Mi felicitación nuevamente.

Abrazo.
 
Tienes razón en eso que me dices, Andreas; paseando se estimula mucho la inspiración sin duda, por eso yo, que en eso soy algo antiguo y no hago uso del móvil sin para llamar o contestar llamadas, pues llevo siempre encima una libretita y un boli por si me viene a visitar la musa por el camino, y más de una vez he tenido que tomar asiento porque me ha salido un poema entero durante el paseo y no quería que se me olvidara nada.

Supongo que a ti este largo poema en magníficos tercetos te llevaría varios paseos que, desde luego, fueron muy fructíferos.

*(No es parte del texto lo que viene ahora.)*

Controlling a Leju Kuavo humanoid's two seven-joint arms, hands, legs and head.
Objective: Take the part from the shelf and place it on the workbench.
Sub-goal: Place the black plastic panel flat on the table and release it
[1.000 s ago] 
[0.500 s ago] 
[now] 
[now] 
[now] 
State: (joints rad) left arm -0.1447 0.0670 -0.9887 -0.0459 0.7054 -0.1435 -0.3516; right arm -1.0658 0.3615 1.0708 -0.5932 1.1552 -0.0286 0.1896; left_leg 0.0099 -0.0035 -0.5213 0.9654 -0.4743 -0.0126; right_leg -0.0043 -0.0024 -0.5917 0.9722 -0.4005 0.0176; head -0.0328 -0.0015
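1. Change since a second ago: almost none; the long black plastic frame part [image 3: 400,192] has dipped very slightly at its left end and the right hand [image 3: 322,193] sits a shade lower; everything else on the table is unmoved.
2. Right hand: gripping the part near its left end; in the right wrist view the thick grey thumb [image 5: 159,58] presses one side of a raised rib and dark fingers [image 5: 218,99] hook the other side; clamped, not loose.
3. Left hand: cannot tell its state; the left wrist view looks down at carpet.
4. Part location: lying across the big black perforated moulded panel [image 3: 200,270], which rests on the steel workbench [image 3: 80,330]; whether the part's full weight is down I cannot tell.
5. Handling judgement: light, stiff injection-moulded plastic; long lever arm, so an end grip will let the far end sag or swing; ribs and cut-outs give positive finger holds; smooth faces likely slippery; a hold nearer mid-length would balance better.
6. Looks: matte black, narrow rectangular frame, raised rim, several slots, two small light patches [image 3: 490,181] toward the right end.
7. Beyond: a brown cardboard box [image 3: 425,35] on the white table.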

Mi felicitación nuevamente.

Abrazo.

¡La libreta! Vaya que si es importante para cazar esos momentos de inspiración en los que el verso aparece, así de repente.
Realmente más que paseos (que fueron muchos) te diría que me ha llevado toda una vida escribir el poema. Este tipo de poemas creo están ya muy definidos para cuando uno se sienta frente al folio en blanco, ¿verdad?
Parte de los versos se los debo a Granada. Qué bella ciudad...
Un abrazo, Juan. Un gusto tu paso.
 
Última edición:
CARTA A MI PADRE

«Por mucha juventud que te atribuyas
tu ciprés brotará llegado el día
en que tus huellas casen con las suyas».


Las huellas de mi padre..., ¿quién diría
que tan pronto serían las que piso
aquí en los labios tiernos de mi ría?

Hoy te paseo, padre, y te diviso
en esta mente de edredones grises.
Hoy te muestras al mundo que te quiso.

Y emergen los recuerdos de mi Ulises
con tanta luz que duelen y doy gracias
al piano de la vida por sus bises.

Es con estas presencias con que espacias
las crestas de este mar de interrogantes
y truecas mis cipreses por acacias.

Cómo recuerdo, padre, los instantes
precipitando en tu mirada astral
en un canto de espiras y diamantes.

¡Hechizabas al mundo sin igual!,
hacías primavera del invierno
exhibiendo tus plumas de quetzal.

¡Mi ángel de corazón rocoso y tierno!,
¡¿por qué contigo madrugó la muerte?!,
¿por qué tan pronto te me hiciste eterno?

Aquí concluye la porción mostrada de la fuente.